The purpose of FIRED is to convert these raw burned-area pixels into individual fire events with spatial and temporal structure.

In other words, FIRED answers the question:

Which burned pixels belong to the same fire?

The core problem

Raw satellite fire products such as MODIS MCD64A1 represent fire activity as a time series of burned pixels.

For example:

  • Day 1: several burned pixels appear
  • Day 2: additional burned pixels appear nearby
  • Day 3: the burn scar expands

Without additional analysis, it is unclear whether these pixels represent:

  • one growing fire
  • multiple nearby fires
  • overlapping burn scars

FIRED reconstructs these observations into coherent fire events.

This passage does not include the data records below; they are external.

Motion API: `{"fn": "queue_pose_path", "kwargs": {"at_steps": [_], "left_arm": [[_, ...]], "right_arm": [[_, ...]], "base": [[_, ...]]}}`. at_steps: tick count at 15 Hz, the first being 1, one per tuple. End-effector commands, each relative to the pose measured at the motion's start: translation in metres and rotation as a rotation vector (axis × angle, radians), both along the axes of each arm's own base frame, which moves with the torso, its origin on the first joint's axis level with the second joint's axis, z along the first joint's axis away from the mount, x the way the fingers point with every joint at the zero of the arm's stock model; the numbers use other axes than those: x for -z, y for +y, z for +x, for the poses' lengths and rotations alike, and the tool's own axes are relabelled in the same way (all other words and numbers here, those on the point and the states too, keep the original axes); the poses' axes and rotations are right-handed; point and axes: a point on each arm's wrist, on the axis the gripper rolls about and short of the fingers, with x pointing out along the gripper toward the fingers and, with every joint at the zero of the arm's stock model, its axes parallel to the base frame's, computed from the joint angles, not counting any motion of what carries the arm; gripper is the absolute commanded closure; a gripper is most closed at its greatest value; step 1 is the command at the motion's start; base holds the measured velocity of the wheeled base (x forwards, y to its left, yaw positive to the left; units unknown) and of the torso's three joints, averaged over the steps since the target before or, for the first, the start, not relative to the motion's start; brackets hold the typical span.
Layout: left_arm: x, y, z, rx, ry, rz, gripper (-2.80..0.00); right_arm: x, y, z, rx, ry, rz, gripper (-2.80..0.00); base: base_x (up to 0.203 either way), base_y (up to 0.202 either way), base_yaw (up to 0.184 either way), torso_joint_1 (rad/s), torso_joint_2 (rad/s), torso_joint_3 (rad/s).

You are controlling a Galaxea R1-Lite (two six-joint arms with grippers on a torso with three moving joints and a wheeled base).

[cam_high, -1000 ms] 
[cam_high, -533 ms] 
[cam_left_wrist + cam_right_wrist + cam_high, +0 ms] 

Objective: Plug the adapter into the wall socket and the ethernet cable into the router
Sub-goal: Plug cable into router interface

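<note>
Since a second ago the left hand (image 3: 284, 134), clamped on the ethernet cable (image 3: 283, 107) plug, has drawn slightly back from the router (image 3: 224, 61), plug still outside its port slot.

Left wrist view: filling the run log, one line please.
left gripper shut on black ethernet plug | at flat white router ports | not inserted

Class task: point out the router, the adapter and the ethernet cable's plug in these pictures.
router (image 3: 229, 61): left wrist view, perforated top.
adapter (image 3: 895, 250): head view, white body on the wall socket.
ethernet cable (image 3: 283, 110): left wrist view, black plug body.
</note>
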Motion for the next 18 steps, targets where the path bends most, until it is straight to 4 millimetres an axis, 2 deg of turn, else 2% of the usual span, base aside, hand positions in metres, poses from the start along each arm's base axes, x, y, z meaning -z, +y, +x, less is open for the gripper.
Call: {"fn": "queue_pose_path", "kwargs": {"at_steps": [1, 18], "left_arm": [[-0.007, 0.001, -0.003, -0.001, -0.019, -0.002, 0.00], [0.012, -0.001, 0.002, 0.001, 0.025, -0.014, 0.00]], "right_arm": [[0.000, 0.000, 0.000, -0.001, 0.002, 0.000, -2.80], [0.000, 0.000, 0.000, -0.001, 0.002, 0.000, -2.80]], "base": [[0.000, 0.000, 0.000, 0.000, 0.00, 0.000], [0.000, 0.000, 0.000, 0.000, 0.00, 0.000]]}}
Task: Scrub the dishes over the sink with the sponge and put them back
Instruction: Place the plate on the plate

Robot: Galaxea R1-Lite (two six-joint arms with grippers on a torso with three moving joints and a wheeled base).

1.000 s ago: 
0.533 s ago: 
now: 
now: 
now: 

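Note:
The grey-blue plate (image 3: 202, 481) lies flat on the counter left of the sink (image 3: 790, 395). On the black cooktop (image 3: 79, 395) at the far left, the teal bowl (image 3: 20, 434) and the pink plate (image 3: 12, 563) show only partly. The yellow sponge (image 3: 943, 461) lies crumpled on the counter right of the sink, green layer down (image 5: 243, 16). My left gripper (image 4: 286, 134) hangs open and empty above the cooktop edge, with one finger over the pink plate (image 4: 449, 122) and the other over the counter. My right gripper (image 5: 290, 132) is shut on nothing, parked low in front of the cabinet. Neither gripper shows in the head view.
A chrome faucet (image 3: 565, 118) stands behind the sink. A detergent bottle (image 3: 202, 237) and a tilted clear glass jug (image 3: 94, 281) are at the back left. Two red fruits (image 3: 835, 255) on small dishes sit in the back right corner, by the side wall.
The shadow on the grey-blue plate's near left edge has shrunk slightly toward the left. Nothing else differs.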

How the FIRED algorithm works

FIRED uses a spatiotemporal clustering algorithm.

The process typically follows these steps:

  1. Ingest burned-area data from satellite products such as MODIS burned-area grids.
  2. Identify burned pixels for each day using burn dates.
  3. Cluster pixels in space and time using adjacency and a defined temporal window.
  4. Construct fire events by aggregating clusters into single event histories.

The output is a dataset where each fire includes:

  • spatial footprint
  • start date
  • duration
  • daily progression polygons

Output structure of FIRED

The resulting dataset transforms pixel observations into event-level information.

Each fire event includes:

  • unique fire identifier
  • event start and end dates
  • daily burn progression
  • final fire perimeter
  • total burned area

This structure enables researchers to reconstruct the evolution of fires through time.

Scientific value of FIRED

FIRED converts satellite observations into a format that supports event-based fire analysis.

This enables questions such as:

  • How quickly do fires grow?
  • How do fire sizes vary across landscapes?
  • What environmental conditions influence fire expansion?

Most importantly, FIRED provides time-resolved fire perimeters, which allow researchers to study the geometry of wildfire growth.